§ ASSIGNED TASK: Set down, please, exactly the lines below that run from the line with "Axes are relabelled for" to the line with "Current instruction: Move", both lines included.

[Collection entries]
________________
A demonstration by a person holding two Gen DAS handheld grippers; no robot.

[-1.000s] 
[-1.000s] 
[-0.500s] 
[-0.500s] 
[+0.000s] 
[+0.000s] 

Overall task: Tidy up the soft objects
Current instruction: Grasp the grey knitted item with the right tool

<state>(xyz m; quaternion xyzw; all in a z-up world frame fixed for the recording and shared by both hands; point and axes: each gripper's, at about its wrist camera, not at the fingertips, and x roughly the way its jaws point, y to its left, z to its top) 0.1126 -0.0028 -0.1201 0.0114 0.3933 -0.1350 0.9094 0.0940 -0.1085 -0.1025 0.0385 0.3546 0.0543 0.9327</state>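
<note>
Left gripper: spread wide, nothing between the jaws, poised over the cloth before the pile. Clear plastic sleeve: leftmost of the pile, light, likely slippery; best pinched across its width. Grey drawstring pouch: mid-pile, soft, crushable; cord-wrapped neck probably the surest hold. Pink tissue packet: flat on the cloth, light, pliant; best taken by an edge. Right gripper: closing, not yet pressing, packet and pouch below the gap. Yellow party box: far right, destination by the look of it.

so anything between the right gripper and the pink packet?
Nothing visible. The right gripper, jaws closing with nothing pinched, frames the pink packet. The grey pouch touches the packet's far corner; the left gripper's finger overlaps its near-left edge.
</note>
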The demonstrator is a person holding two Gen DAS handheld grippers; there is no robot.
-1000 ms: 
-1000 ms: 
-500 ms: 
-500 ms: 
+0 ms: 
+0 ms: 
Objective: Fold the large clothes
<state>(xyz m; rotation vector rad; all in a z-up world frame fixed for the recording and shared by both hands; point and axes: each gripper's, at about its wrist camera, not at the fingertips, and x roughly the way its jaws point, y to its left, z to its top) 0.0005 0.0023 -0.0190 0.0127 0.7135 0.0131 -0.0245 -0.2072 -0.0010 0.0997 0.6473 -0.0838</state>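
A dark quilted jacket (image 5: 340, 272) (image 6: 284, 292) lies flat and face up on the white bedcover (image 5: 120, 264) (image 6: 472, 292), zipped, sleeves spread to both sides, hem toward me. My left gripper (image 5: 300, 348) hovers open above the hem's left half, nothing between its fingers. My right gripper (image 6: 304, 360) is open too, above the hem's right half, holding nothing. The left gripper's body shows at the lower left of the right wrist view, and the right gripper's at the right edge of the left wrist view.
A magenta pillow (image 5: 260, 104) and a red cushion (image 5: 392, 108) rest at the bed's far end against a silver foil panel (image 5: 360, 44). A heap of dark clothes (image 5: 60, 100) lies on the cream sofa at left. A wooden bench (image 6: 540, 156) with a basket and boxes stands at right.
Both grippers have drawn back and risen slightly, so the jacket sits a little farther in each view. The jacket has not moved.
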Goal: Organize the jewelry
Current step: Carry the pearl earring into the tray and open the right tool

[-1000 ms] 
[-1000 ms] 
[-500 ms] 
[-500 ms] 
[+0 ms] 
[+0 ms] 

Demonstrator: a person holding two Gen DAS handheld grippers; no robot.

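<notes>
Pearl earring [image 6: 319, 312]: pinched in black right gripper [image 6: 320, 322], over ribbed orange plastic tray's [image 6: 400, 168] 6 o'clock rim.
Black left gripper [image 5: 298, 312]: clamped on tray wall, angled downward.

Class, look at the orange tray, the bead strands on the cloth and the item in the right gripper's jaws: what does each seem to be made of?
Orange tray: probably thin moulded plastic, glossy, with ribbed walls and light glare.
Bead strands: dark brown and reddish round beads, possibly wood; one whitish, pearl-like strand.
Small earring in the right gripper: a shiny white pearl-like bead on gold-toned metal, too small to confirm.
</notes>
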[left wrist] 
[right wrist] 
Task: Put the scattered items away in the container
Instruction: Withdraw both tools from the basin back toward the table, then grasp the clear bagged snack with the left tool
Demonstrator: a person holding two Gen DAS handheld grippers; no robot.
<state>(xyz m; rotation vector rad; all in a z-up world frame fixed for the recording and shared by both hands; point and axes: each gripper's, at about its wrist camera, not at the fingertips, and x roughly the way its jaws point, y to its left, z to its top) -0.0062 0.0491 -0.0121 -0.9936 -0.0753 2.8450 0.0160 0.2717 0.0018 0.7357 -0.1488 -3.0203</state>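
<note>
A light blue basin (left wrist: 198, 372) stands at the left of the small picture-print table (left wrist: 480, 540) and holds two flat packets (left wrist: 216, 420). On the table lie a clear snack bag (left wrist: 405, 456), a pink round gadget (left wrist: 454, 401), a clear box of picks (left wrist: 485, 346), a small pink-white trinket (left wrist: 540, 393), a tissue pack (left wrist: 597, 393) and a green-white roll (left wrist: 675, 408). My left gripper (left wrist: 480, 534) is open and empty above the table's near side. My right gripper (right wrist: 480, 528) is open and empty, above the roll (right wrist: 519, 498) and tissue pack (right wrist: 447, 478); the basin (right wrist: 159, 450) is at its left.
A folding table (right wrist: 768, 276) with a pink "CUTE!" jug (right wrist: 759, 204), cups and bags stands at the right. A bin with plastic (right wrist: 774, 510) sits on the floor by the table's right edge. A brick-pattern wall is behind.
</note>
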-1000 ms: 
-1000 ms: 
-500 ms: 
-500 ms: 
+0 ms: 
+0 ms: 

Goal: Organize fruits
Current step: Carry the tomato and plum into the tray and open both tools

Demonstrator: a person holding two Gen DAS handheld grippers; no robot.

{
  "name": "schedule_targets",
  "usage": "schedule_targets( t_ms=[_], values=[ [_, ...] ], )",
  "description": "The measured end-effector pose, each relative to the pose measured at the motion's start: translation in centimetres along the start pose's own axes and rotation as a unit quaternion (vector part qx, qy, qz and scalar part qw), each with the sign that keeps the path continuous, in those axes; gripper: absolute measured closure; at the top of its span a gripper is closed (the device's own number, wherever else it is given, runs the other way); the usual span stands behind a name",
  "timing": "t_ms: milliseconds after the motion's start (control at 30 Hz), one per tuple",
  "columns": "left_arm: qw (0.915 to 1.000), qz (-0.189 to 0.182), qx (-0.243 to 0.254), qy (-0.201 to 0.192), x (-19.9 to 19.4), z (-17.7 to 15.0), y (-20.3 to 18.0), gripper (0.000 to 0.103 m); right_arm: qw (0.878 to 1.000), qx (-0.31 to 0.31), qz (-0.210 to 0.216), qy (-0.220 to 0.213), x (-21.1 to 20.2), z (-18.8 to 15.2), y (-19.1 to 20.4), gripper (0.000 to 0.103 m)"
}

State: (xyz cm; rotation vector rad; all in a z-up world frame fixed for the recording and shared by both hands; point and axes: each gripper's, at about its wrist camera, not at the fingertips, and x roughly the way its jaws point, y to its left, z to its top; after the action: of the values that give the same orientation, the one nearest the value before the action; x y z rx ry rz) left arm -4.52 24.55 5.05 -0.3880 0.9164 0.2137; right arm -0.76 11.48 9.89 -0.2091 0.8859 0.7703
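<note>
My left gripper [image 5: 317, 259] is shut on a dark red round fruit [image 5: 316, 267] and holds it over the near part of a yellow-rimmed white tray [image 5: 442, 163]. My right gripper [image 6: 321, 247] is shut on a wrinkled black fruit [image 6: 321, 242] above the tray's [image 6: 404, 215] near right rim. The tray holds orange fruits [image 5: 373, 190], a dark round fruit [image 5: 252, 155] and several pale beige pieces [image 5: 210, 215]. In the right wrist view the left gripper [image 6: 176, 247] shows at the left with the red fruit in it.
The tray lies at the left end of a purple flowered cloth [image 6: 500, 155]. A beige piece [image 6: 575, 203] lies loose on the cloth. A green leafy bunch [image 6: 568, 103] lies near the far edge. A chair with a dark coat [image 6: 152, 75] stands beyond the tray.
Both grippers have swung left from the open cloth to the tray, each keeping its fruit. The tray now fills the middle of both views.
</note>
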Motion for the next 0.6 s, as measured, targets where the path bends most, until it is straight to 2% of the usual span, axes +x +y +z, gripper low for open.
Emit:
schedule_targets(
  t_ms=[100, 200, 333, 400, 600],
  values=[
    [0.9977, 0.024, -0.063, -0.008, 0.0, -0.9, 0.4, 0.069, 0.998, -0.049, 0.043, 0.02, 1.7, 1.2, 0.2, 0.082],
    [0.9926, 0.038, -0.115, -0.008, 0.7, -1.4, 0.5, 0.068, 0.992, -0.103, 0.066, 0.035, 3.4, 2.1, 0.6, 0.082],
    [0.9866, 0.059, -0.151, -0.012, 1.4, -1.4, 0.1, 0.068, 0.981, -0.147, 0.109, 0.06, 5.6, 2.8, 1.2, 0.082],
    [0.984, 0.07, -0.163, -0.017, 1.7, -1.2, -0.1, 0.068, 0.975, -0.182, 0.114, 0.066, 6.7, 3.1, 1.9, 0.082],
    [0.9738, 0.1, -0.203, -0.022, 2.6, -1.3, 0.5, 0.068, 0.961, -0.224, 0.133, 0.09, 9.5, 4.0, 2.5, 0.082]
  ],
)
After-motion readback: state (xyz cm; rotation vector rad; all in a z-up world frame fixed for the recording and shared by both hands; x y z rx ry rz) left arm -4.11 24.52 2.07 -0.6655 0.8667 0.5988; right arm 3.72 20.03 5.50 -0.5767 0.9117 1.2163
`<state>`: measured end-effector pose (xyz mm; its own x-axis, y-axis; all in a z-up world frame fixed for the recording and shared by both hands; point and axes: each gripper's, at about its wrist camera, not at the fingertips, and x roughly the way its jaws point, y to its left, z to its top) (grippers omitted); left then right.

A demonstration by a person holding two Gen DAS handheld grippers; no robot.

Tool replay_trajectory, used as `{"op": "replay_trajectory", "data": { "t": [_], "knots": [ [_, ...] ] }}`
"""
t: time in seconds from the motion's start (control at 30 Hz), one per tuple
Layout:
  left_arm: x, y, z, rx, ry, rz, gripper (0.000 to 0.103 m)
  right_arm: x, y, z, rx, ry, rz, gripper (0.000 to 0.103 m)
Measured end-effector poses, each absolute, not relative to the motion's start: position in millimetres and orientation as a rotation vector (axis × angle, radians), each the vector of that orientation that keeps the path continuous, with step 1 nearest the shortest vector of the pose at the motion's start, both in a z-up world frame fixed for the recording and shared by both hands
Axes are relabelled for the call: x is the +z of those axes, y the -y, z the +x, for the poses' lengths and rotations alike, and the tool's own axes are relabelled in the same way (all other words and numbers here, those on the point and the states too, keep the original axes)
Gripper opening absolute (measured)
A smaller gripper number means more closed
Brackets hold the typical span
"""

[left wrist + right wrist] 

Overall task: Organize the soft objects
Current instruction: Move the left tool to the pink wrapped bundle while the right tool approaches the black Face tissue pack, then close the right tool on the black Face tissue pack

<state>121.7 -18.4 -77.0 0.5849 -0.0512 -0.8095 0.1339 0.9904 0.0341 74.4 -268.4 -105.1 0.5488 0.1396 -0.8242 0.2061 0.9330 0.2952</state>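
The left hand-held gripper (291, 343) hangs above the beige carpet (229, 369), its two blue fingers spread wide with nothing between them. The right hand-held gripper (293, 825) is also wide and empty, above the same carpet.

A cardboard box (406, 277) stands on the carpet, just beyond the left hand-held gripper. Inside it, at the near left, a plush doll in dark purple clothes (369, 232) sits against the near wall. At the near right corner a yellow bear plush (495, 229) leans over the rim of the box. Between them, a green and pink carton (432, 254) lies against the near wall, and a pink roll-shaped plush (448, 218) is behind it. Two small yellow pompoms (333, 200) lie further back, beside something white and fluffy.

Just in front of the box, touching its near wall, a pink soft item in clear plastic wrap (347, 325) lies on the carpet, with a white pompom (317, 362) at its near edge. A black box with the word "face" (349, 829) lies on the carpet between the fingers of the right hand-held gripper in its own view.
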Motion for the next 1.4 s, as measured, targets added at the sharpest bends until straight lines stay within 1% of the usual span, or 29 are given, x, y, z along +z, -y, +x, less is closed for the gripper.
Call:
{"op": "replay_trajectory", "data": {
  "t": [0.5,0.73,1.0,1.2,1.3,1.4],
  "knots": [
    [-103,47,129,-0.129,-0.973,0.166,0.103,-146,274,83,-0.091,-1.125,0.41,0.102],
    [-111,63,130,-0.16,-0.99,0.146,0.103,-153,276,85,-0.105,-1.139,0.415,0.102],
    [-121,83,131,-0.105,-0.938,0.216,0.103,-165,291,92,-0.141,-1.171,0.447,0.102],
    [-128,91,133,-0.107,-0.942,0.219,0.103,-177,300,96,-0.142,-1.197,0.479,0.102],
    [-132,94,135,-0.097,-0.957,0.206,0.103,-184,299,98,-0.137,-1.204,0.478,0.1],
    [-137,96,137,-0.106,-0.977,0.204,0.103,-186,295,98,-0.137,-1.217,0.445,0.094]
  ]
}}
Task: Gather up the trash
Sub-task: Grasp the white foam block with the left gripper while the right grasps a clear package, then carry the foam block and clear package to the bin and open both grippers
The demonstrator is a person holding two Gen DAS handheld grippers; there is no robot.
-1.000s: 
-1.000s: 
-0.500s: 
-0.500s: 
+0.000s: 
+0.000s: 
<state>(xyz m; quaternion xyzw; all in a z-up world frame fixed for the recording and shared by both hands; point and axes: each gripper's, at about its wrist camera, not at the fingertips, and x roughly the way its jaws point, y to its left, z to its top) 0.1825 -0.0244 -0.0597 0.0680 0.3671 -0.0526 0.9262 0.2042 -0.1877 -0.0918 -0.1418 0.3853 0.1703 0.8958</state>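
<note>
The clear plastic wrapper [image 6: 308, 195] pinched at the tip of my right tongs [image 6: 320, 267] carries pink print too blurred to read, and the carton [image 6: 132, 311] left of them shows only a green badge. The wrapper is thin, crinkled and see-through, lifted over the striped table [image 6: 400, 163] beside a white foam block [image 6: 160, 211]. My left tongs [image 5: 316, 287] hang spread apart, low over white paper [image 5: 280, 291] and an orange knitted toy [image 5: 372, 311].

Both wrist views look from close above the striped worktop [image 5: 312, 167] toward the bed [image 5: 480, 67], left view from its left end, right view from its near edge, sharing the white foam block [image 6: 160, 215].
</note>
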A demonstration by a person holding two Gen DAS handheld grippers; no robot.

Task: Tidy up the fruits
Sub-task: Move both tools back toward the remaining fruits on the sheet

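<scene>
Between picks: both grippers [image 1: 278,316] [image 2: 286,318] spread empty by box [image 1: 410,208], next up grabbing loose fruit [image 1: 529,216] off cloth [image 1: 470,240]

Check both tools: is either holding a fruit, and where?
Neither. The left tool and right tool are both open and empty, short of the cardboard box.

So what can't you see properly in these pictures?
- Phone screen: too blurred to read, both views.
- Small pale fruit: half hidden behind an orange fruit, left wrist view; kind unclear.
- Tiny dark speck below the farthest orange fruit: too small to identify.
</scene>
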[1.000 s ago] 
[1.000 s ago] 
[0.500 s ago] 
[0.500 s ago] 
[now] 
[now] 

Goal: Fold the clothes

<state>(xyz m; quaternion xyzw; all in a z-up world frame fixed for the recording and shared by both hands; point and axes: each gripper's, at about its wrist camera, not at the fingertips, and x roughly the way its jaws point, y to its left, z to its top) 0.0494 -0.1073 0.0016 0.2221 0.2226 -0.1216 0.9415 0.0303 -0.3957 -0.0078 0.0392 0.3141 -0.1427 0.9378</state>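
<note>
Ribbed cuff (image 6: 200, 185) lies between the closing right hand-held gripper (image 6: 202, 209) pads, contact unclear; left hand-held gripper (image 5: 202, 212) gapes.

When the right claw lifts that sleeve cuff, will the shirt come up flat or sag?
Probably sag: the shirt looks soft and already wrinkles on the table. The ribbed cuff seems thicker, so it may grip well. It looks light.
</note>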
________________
§ ANSWER SPACE:
Axes are relabelled for the call: x is the +z of those axes, y the -y, z the +x, for the poses' lengths and rotations alike, and the tool's own axes are relabelled in the same way (all other words and numbers here, those on the point and the states too, keep the original axes)
Gripper opening absolute (measured)
A smaller gripper number means more closed
Brackets hold the typical span
"""

[left wrist + right wrist] 

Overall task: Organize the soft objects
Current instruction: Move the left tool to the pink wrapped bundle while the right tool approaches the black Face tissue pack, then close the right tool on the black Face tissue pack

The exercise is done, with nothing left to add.